Depuis la reconnaissance par Donald Trump de Jérusalem unifiée comme capitale d’Israël, le président Abbas pratique la politique de la chaise vide. Il s’est lui-même marginalisé. Il est en butte à deux partis : Israël, d’une part, et le Hamas, d’autre part, qui ne veut pas donner les clés de Gaza, c’est-à-dire démilitariser et rendre les armes à l’AP. Or, l’émissaire égyptien négocie avec le Hamas au nom d’Israël et il négocie avec le Hamas une trêve d’assez longue durée… Curieux ! Mais comment le gouvernement israélien peut-il se prêter à une telle manœuvre ? Soit on est en paix, soit on est en guerre. Là, il s’agit d’une période de calme, une houdna. Cela me fait penser à un ancienne ministre soviétique de la culture qui disait ceci : une femme est enceinte ou elle ne l’est pas ; elle ne peut pas être un peu enceinte !! Peut-on se satisfaire d’une situation de ni guerre ni paix ?

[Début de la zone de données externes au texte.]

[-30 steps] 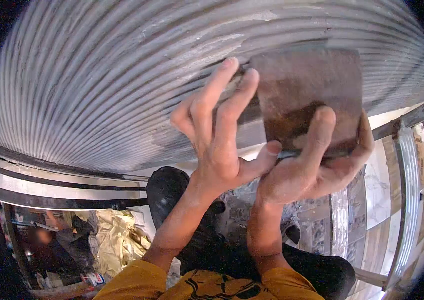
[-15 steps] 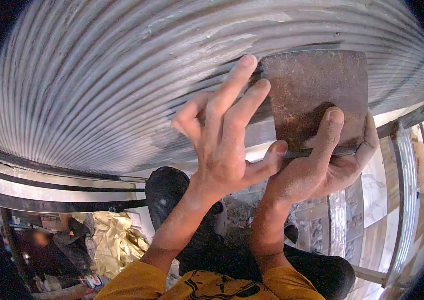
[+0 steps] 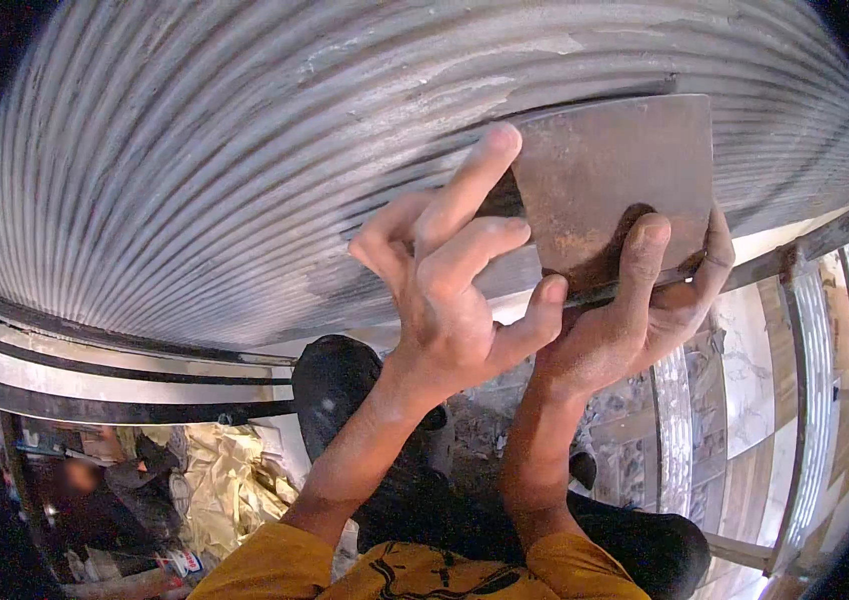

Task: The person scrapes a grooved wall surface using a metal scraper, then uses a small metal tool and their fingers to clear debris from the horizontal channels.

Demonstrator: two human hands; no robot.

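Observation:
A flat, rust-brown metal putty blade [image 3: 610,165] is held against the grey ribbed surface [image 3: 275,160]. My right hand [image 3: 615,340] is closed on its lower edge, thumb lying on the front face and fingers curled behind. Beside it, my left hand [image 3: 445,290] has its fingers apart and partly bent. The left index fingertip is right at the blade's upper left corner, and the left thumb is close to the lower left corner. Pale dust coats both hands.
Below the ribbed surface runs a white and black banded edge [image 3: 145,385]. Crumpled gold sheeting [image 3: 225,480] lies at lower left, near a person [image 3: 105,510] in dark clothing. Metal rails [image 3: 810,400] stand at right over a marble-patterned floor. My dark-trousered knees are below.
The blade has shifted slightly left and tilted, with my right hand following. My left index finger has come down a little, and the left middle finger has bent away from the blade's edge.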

Notre logique occidentale basée sur le syllogisme d’Aristote opposant deux principes, celui de l’identité et de la contradiction n’a pas cours sous ces latitudes : un est égal à un mais un n’est pas égal à deux ; deux est égal à deux mais n’est pas égal à un… L’Evangile de Saint Matthieu le dit aussi : que votre oui soit un oui et votre non un non. Dans ce Proche Orient arabo-musulman, on en est très loin.
Mais le gouvernement israélien va trop loin en isolant à ce point son interlocuteur naturel, l’AP, qui, malgré tous ses défauts et sa corruption, est une entité politique reconnue ; et surtout maintient la coopération sécuritaire avec Israël. Dans cet aspect précis, les deux parties ont un ennemi commun, le Hamas. Enfin, si une trêve est signée, qui va en garantir le maintien et le respect ? Comment faire sans l’AP ?
Mahmoud Abbas voit d’un très mauvais œil ce qui se passe sous son nez. Ce n’est plus Israël seul qui l’ignore mais bien l’Egypte, principale puissance politique et militaire du Proche Orient arabe… En outre, en négociant avec le Hamas, même indirectement (quand on dîne avec le diable, il faut une longue cuiller), on le renforce, on lui confère une certaine légitimité…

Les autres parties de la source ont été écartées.